L’Adjarie, nouveau casse-tête géorgien

En Géorgie, Aslan Abashidzé, chef de la région autonome de l’Adjarie, menace d’empêcher la tenue de l'élection présidentielles dans son fief, le 4 janvier. La «Révolution des roses», qui a renversé le président Chevardnadzé, le 23 novembre, fait craindre au leader adjare de perdre les bénéfices de la large autonomie dont jouit sa région. Il fait ainsi le jeu de la Russie.
De notre envoyé spécial

Sosso, un producteur de mandarines, est un peu agacé chaque fois qu’il passe le poste de contrôle de Tcholoki, de retour de livraison au port de Poti ou ailleurs en Géorgie. «L’Adjarie, c’est la Géorgie, je ne vois pas pourquoi on m’arrête comme si je revenais de l’étranger», s’exclame-t-il. Un agacement contenu mais bien réel, depuis la «Révolution des roses» notamment.

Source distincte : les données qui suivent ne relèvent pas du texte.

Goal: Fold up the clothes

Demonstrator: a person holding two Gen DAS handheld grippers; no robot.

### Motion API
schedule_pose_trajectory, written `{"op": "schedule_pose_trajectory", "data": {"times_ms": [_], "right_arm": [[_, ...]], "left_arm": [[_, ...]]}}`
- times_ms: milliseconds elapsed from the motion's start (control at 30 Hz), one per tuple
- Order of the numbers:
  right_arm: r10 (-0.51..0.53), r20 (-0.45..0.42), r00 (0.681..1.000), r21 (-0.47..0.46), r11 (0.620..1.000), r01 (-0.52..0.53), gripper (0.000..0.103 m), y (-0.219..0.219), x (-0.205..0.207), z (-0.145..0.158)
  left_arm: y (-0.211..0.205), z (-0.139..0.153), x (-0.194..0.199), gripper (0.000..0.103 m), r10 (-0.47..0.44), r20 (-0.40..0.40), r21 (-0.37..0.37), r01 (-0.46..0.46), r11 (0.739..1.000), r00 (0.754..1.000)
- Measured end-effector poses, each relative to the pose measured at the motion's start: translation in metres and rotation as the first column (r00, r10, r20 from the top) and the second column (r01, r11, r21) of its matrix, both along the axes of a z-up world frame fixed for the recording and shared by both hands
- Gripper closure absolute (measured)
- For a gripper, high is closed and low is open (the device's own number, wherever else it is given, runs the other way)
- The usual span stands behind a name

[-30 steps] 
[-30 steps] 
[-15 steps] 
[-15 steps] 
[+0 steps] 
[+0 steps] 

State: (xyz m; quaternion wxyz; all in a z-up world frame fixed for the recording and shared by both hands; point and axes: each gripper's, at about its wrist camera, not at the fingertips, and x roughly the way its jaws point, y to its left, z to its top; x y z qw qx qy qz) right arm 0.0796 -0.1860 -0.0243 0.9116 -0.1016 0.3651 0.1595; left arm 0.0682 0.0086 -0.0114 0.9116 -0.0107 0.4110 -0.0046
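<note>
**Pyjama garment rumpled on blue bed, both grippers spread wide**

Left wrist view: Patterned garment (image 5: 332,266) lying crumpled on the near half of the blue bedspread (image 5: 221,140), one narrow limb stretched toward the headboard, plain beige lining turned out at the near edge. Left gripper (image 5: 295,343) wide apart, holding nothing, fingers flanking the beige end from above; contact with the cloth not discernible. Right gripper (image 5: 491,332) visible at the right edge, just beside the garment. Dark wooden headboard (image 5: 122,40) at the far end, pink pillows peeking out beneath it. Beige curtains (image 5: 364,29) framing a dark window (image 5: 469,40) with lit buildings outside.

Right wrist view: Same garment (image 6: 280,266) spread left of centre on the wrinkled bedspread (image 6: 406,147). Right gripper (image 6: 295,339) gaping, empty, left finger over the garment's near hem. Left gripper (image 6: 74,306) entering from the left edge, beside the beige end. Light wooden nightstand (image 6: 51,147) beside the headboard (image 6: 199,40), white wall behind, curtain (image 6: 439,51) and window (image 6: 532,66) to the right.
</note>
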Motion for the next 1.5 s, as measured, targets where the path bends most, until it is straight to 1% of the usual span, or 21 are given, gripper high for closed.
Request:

Les Géorgiens retrouvent l’espoir après douze ans de descente aux enfers. Malgré la peur de parler qui règne dans la dictature ubuesque d’Aslan Abashidzé, les Adjares chuchotent leurs attentes. Le revenu de la plupart des Adjares est le même que dans le reste de la Géorgie, 75 laris par personne et par mois (30 euros), il n’y a pas de travail, les retraites sont de 14 laris par mois (5,6 euros), les coupures d’électricité fréquentes…
Si Mikhaïl Saakasvili, le futur président, pouvait rendre la situation plus tolérable, les Adjares ne voudraient pas passer à coté. Mais les préoccupations d’Aslan Abashidzé sont autres! Depuis 1991, au lendemain de l’indépendance, quand Zviad Gamsakhourdia, premier président géorgien, l’a nommé «chef de l’Adjarie» pour mettre fin a l’autonomie dont jouit la région, Aslan Abashidzé n’a cessé de renforcer son pouvoir… en amplifiant l’autonomie de l’Adjarie! «Peu a peu, explique Levan Berdzenichvili, directeur de la Bibliothèque nationale géorgienne, il s’est créé son petit royaume».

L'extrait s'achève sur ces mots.